Adele übertrumpft dennoch

Die britische Sängerin Adele war die Augenweide an dem Abend der Grammys. Die 28-Jährige erhielt direkt fünf der begehrten Preise, die sie nach Hause mitnehmen durfte. Sie wurde in den Hauptkategorien Aufnahme und Lied des Jahres ausgezeichnet. Außerdem wurde ihr Album „25“ als bestes Album des Jahres gekürt. Ihre Dankesrede richtete sie vor allem an ihre Konkurrentin. Mit Tränen in den Augen sagte sie, dass sie den Preis nicht entgegennehmen kann, da doch eigentlich das Album von Beyoncé das beste Album sei. „Die Künstlerin meines Lebens ist Beyoncé“, sagte sie. „Das „Lemonade“-Album ist so monumental.“

Neun Mal nominiert

Die US-Amerikanerin wurde zwar ganze neun Mal nominiert, am Ende nahm sie jedoch nur zwei Preise mit nach Hause. Die 35-Jährige erschien in einem roten Glitzerkleid, das ihre Babykugel sehr gut in den Vordergrund rückte.

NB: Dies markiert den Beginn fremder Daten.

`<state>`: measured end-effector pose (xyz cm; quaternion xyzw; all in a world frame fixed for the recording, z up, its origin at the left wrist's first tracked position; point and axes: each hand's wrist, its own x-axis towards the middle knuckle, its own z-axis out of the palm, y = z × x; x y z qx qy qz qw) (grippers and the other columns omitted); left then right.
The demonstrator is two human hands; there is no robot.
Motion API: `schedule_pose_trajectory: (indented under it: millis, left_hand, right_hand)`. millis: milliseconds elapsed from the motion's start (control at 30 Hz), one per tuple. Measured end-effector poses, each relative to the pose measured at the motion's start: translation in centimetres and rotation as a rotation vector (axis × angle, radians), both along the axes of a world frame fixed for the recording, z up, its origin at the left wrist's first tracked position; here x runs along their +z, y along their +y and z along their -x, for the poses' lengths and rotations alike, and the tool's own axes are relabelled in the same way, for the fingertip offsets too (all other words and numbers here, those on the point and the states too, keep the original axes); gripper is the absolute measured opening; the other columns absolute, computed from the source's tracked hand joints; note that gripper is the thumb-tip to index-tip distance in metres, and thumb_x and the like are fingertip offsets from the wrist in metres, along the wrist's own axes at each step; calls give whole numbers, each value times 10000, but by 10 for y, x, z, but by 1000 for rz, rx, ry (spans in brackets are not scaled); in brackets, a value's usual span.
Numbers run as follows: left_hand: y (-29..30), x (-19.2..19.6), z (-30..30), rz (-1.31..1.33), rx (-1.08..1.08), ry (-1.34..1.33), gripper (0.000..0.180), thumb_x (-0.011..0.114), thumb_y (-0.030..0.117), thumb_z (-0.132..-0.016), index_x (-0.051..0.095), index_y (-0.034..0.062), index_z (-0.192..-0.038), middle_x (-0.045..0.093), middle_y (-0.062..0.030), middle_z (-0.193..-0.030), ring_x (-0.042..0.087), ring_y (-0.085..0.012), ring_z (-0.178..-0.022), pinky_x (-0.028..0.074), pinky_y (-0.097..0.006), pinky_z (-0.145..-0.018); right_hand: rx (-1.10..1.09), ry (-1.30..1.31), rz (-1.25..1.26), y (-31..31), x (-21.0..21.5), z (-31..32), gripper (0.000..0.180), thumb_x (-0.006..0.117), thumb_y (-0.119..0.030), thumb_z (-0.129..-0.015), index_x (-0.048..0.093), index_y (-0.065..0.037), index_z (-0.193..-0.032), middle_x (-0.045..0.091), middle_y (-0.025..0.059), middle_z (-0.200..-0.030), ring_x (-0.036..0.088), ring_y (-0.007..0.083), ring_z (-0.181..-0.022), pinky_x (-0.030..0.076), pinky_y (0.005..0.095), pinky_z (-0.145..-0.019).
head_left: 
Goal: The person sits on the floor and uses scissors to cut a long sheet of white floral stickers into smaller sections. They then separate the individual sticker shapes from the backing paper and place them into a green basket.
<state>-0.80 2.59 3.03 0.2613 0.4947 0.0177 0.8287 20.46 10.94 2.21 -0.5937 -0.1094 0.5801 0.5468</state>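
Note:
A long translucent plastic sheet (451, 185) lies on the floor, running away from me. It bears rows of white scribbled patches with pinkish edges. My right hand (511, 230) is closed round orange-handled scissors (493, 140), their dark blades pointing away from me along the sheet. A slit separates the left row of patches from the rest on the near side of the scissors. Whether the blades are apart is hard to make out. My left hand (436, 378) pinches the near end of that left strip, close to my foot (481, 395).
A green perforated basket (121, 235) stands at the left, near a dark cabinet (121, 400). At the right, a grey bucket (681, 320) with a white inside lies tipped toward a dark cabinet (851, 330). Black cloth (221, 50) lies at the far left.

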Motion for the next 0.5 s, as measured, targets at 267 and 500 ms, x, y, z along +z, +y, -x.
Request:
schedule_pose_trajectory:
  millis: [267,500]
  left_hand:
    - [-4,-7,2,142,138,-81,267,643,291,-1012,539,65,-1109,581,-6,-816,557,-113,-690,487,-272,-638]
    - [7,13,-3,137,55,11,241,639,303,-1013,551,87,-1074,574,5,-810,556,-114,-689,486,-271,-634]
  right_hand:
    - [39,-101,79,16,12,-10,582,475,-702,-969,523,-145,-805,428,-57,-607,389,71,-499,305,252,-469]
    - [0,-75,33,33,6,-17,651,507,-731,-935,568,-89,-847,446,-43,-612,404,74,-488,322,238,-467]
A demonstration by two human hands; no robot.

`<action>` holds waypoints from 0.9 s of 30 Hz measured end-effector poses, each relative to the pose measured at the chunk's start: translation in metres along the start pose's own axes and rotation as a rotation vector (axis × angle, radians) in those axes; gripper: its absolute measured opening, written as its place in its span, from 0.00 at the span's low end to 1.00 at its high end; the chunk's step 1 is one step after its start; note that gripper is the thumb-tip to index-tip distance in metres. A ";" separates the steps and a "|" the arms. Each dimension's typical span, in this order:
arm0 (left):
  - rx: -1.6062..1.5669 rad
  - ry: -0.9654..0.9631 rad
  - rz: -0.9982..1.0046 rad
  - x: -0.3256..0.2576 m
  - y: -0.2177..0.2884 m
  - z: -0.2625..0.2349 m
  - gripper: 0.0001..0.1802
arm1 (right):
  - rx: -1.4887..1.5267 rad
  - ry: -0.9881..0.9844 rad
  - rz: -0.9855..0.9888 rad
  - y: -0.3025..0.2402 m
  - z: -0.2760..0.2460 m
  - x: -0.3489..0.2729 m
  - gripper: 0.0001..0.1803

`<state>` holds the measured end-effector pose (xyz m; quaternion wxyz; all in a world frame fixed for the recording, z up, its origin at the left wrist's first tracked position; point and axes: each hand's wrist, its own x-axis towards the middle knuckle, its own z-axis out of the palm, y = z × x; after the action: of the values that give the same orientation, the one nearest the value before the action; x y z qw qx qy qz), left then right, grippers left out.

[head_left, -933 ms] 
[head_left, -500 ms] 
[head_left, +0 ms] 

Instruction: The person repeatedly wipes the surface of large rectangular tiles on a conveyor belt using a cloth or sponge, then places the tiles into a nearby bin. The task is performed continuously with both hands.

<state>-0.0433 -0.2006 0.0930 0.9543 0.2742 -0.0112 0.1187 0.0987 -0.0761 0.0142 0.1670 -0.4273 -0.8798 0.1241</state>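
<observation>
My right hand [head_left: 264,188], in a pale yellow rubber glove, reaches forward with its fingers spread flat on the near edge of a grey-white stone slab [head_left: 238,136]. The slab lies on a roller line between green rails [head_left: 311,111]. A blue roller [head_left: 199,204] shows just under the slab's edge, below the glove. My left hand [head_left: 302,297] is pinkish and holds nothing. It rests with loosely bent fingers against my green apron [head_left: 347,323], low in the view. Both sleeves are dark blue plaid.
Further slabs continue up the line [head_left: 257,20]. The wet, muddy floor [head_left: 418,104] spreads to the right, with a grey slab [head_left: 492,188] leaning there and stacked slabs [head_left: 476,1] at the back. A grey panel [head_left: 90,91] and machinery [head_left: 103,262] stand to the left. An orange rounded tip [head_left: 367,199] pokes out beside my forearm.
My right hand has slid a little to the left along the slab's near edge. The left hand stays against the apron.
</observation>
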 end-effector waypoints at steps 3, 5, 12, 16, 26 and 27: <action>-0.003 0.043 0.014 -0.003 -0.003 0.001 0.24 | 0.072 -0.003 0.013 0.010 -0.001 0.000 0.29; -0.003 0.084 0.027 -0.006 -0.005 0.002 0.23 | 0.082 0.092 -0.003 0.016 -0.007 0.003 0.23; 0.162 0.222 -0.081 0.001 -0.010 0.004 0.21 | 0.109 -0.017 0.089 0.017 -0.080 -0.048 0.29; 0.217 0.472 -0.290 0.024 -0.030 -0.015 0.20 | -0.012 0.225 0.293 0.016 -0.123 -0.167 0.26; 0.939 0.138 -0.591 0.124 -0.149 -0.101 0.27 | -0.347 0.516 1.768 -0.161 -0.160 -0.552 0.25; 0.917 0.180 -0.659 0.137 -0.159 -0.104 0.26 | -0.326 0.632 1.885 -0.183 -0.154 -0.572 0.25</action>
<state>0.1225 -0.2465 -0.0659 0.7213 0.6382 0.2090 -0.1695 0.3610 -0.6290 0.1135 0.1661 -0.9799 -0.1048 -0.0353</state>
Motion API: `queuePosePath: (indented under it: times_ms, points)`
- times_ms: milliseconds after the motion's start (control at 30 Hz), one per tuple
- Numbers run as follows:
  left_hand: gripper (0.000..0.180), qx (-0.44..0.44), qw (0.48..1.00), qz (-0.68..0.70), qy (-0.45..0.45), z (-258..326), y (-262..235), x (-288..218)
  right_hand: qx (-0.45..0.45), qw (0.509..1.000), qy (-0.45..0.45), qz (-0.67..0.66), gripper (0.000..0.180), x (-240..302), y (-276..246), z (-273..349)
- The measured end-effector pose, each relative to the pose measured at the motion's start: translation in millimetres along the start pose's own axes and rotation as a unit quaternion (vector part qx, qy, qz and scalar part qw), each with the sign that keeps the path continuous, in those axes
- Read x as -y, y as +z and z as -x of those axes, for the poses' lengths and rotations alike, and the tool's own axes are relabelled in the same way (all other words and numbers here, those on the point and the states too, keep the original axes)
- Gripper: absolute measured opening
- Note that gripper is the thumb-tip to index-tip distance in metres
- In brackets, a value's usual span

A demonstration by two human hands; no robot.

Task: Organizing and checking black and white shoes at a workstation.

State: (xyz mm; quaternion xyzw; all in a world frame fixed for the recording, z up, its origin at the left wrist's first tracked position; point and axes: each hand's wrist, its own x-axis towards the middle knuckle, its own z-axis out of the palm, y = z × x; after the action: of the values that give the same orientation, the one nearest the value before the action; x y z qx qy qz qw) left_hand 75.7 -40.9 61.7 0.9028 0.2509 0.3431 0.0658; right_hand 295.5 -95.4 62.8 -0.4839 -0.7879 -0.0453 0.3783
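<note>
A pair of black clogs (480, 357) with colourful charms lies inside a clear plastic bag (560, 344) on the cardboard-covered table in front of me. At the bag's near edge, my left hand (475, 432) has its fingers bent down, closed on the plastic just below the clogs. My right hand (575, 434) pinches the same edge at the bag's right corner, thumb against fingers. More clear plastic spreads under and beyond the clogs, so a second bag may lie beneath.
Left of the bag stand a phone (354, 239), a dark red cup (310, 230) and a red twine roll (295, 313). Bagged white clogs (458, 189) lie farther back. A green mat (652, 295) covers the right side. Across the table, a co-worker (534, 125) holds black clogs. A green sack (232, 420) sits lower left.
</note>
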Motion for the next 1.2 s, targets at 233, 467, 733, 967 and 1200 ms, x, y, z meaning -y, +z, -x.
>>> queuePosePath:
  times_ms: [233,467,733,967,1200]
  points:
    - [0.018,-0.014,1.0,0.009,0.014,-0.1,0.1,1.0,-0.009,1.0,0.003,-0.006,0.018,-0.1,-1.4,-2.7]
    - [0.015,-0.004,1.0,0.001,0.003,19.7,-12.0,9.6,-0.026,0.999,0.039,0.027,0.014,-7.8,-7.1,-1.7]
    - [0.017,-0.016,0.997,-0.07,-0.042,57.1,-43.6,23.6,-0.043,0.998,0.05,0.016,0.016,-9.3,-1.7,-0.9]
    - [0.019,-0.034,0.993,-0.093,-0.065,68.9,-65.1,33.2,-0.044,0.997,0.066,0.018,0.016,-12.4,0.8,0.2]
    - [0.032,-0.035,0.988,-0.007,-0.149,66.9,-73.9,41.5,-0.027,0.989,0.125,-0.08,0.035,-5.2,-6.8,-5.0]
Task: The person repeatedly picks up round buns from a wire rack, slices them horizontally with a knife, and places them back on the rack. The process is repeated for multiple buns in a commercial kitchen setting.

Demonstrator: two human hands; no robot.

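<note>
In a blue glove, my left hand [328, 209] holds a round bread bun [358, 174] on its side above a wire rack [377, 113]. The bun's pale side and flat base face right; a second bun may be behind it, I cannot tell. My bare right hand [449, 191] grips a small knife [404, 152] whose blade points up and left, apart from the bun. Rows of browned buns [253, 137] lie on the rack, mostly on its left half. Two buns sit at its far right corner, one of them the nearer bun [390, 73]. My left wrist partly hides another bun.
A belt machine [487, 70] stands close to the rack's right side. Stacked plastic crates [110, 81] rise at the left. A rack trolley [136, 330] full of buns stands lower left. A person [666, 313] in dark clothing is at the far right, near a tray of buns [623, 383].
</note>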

Sie begeisterte mit einer beeindruckenden Performance. Adele hingegen sollte  sie in Gedenken an George Michael einen Song zum Besten geben, was sie jedoch zu sehr mitnahm. Sie brach ihren Auftritt nach einer Minute ab und sagte: „Ich kann das nicht versauen, seinetwegen“. Am Ende des Songs und auch während sie den Song mehrmals abbrechen musste, applaudierten die Zuschauer im Staples Center von Los Angeles. Adele war einfach zu gerührt, um den Song ohne Emotionen weiterführen zu können.